I have already spoken of Josephine's troubles, and of the bad conduct of Joseph, but more particularly of Lucien, towards her; I will therefore describe here, as connected with the disgrace of Fouché, whom Madame Bonaparte regretted as a support, some scenes which occurred about this period at Malmaison. Having been the confidant of both parties, and an involuntary actor in those scenes, now that twenty-seven years have passed since they occurred what motive can induce me to disguise the truth in any respect?
Madame Louis Bonaparte was enceinte. Josephine, although she tenderly loved her children, did not seem to behold the approaching event which the situation of her daughter indicated with the interest natural to the heart of a mother. She had long been aware of the calumnious reports circulated respecting the supposed connection between Hortense and the First Consul, and that base accusation cost her many tears. Poor Josephine paid dearly for the splendour of her station! As I knew how devoid of foundation these atrocious reports were, I endeavoured to console her by telling her what was true, that I was exerting all my efforts to demonstrate their infamy and falsehood. Bonaparte, however, dazzled by the affection which was manifested towards him from all quarters, aggravated the sorrow of his wife by a silly vanity. He endeavoured to persuade her that these reports had their origin only in the wish of the public that he should have a child, so that these seeming consolations offered by self-love to Josephine's grief gave force to existing conjugal alarms, and the fear of divorce returned with all its horrors. Under the foolish illusion of his vanity Bonaparte imagined that France was desirous of being governed even by a bastard if supposed to be a child of his,—a singular mode truly of founding a new legitimacy!
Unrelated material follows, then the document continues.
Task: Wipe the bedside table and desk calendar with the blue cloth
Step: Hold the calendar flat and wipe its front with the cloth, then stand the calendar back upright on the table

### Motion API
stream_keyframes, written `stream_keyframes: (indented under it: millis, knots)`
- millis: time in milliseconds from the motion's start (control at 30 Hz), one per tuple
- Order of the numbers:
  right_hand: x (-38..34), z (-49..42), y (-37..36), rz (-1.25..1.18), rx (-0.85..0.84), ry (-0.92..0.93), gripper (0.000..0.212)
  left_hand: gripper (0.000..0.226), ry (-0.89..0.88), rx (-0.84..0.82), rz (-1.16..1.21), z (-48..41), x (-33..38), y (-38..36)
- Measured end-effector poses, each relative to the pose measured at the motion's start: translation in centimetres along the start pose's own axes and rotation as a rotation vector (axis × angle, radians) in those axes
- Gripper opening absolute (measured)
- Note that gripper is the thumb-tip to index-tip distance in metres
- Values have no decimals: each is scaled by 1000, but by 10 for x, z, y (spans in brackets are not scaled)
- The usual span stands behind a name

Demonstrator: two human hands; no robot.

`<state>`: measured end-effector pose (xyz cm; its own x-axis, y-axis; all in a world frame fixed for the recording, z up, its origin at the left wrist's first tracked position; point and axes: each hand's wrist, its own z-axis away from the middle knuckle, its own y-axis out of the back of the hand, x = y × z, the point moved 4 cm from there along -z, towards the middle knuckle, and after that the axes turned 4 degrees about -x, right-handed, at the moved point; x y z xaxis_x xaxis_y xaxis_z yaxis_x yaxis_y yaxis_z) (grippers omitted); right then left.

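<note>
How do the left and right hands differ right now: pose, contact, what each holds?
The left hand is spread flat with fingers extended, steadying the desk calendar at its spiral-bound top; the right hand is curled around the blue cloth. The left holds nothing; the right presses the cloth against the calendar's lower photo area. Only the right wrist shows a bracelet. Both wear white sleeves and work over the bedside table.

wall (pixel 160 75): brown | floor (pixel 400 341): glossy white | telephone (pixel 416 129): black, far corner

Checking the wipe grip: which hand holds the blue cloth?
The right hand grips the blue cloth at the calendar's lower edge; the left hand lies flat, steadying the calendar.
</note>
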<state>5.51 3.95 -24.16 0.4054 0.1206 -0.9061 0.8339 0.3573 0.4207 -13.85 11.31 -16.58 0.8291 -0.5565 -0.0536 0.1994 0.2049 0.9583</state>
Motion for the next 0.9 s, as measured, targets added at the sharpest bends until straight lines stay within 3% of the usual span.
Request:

Josephine, whose susceptibility appears to me even now excusable, well knew my sentiments on the subject of Bonaparte's founding a dynasty, and she had not forgotten my conduct when two years before the question had been agitated on the occasion of Louis XVIII.'s letters to the First Consul. I remember that one day, after the publication of the parallel of Caesar, Cromwell, and Bonaparte, Josephine having entered our cabinet without being announced, which she sometimes did when from the good humour exhibited at breakfast she reckoned upon its continuance, approached Bonaparte softly, seated herself on his knee, passed her hand gently through his hair and over his face, and thinking the moment favourable, said to him in a burst of tenderness, "I entreat of you, Bonaparte, do not make yourself a King! It is that wretch Lucien who urges you to it. Do not listen to him!" Bonaparte replied, without anger, and even smiling as he pronounced the last words, "You are mad, my poor Josephine. It is your old dowagers of the Faubourg St. Germain, your Rochefoucaulds, who tell you all these fables!... Come now, you interrupt me—leave me alone."